Department of Radiation Oncology, Koo Foundation Sun Yat-Sen Cancer Center, Taipei, Taiwan.
Mol Cancer Res. 2009 Oct;7(10):1672-85. doi: 10.1158/1541-7786.MCR-09-0112. Epub 2009 Oct 6.
The mechanism responsible for hepatitis B virus (HBV) exacerbation during chemotherapy and radiotherapy remains unknown. We investigated whether the activation of DNA repair pathways influences HBV replication. The upregulation of the promyelocytic leukemia (PML) protein and its associated PML nuclear body (PML-NB) by chemotherapy and irradiation-induced DNA repair signaling correlated with the upregulation of HBV pregenomic transcription, HBV-core expression, and HBV DNA replication. The HBV-core protein and HBV DNA localized to PML-NBs, where they associated with PML and histone deacetylase 1 (HDAC1). Chemotherapy and radiotherapy affected the interactions between PML, HBV-core, and HDAC1. The enhanced protein-protein interaction between PML and HBV-core inhibited PML-mediated apoptosis and decreased PML-associated HDAC activity. The reversal of HDAC-mediated repression on the HBV covalently closed circular DNA basal core promoter resulted in the amplification of HBV-core and pregenomic expression. These results suggest that PML in PML-NBs links the DNA damage response with HBV replication and may cooperate with HBV-core and HDAC1 on the HBV covalently closed circular DNA basal core promoter to form a positive feedback loop for HBV exacerbation during chemotherapy and radiotherapy.

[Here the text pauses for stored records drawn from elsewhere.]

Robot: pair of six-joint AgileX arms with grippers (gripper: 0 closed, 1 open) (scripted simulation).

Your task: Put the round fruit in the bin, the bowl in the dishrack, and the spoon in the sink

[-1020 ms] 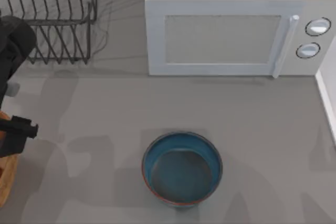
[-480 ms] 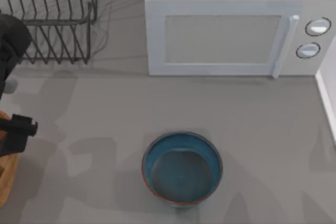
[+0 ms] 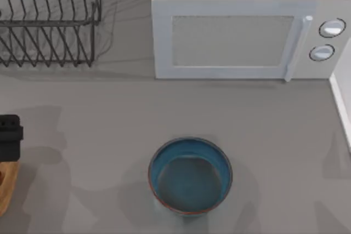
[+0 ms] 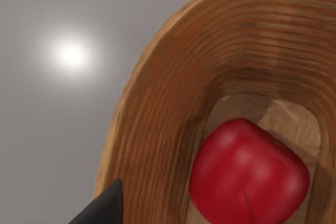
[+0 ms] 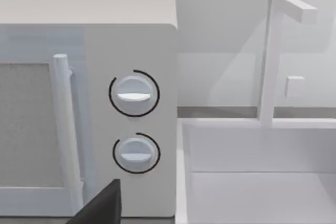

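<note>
One fruit (image 4: 248, 174) now lies loose in the wooden bin (image 4: 157, 119), so that step looks done. The left hand (image 3: 10, 135), just above the bin at the bench's left edge, has pulled back toward that edge since a second ago; I cannot tell its finger state. The bowl (image 3: 190, 175) sits well right of the bin, the dishrack (image 3: 49, 20) behind it.

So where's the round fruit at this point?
The round fruit lies at the bottom of the wooden bin in the left wrist view; in the top view that bin sits at the table's left edge.
</note>
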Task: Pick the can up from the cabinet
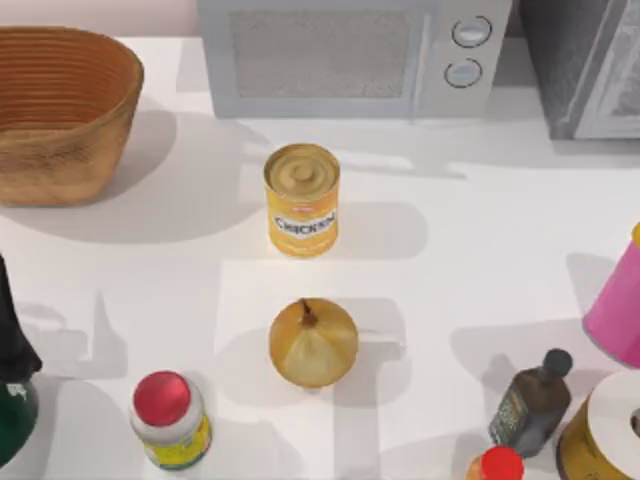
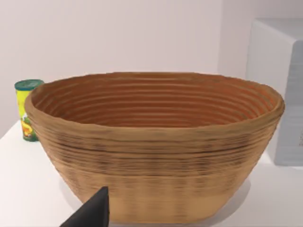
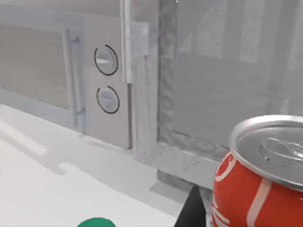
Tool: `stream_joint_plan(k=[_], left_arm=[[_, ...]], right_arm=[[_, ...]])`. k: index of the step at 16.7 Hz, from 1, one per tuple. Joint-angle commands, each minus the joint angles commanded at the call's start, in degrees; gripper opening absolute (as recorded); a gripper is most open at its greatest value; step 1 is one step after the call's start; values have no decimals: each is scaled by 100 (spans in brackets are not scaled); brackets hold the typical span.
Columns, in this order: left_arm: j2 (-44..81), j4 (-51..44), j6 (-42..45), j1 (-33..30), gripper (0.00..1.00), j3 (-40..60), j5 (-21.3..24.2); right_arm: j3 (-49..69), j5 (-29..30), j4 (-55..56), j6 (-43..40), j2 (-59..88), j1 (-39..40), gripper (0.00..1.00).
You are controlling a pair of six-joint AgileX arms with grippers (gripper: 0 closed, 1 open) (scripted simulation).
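the left gripper shows as a single dark fingertip (image 2: 92,212) low in the left wrist view, just in front of the woven basket (image 2: 156,146); it touches nothing there, and whether its fingers are apart or together cannot be told. that wrist camera looks level across the surface at the basket's outer wall, with a green-capped yellow tin (image 2: 27,109) standing behind the basket. in the right wrist view a dark finger (image 3: 191,210) of the right gripper sits just beside a red soda can (image 3: 258,182) with a silver top; whether it touches that can, and how far the fingers are spread, cannot be told. this camera faces the grey microwave (image 3: 71,75) with its two dials. the can (image 1: 302,200) stands upright on the cabinet (image 1: 450,250), near the middle of the surface and a little toward the far edge, just in front of the microwave, free of either gripper. an onion (image 1: 313,343) lies nearer the front edge, directly in line with the can and apart from it. the basket fills the far left corner. a red-capped jar (image 1: 170,418) stands at the front edge left of centre, and a dark bottle (image 1: 532,403) stands toward the front right corner.
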Motion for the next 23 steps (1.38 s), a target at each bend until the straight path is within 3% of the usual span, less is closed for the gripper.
stream_joint_plan(k=[4, 8, 13, 14, 23], left_arm=[[0, 0, 0, 0, 100, 0, 0], [0, 0, 0, 0, 100, 0, 0], [0, 0, 0, 0, 100, 0, 0], [0, 0, 0, 0, 100, 0, 0], [0, 0, 0, 0, 100, 0, 0]], right_arm=[[520, -1206, 1080, -70, 1759, -597, 0], [793, -1842, 1654, -121, 2636, -887, 0], [815, -1892, 1700, -126, 2703, -909, 0], [1258, -1227, 1116, -73, 2845, -866, 0], [763, -1478, 1513, -416, 2758, -494, 0]])
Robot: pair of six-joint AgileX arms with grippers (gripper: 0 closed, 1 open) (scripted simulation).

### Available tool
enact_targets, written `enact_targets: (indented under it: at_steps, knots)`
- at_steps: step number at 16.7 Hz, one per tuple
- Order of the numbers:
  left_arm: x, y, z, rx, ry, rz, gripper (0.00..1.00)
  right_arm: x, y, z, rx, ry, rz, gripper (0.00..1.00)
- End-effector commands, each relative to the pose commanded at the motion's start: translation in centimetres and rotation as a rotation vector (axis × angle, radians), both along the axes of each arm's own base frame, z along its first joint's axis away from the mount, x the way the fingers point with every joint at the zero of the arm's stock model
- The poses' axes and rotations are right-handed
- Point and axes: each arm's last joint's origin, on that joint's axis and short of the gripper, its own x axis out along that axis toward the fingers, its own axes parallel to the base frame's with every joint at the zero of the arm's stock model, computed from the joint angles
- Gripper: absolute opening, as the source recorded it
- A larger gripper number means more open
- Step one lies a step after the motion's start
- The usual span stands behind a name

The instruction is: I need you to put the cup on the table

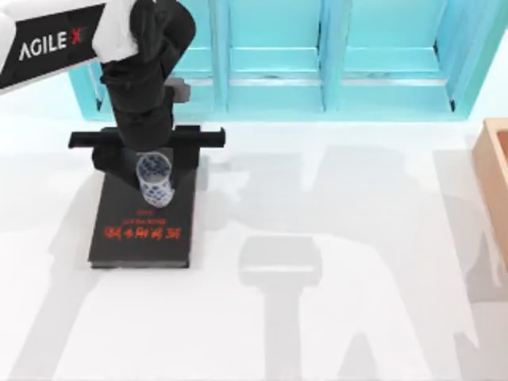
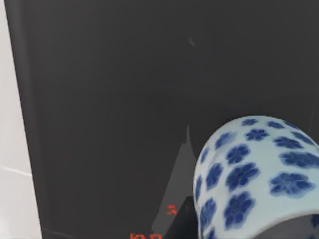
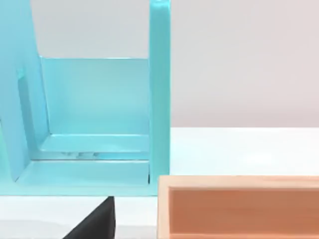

导致乙型肝炎病毒(HBV)在化疗和放疗期间恶化的机制尚不清楚。我们研究了 DNA 修复途径的激活是否会影响 HBV 复制。化学疗法和辐射诱导的 DNA 修复信号引起的早幼粒细胞白血病(PML)蛋白及其相关 PML 核体(PML-NB)的上调与 HBV 前基因组转录、HBV 核心表达和 HBV DNA 复制的上调相关。HBV 核心蛋白和 HBV DNA 定位于 PML-NBs,与 PML 和组蛋白去乙酰化酶 1(HDAC1)相关。化疗和放疗影响 PML、HBV 核心和 HDAC1 之间的相互作用。PML 和 HBV 核心之间增强的蛋白-蛋白相互作用抑制了 PML 介导的细胞凋亡,并降低了 PML 相关的 HDAC 活性。HDAC 介导的对 HBV 共价闭合环状 DNA 基本核心启动子的抑制作用的逆转导致 HBV 核心和前基因组表达的扩增。这些结果表明,PML-NBs 中的 PML 将 DNA 损伤反应与 HBV 复制联系起来,并且可能与 HBV 核心和 HDAC1 一起在 HBV 共价闭合环状 DNA 基本核心启动子上形成正反馈回路,从而导致化疗和放疗期间 HBV 的恶化。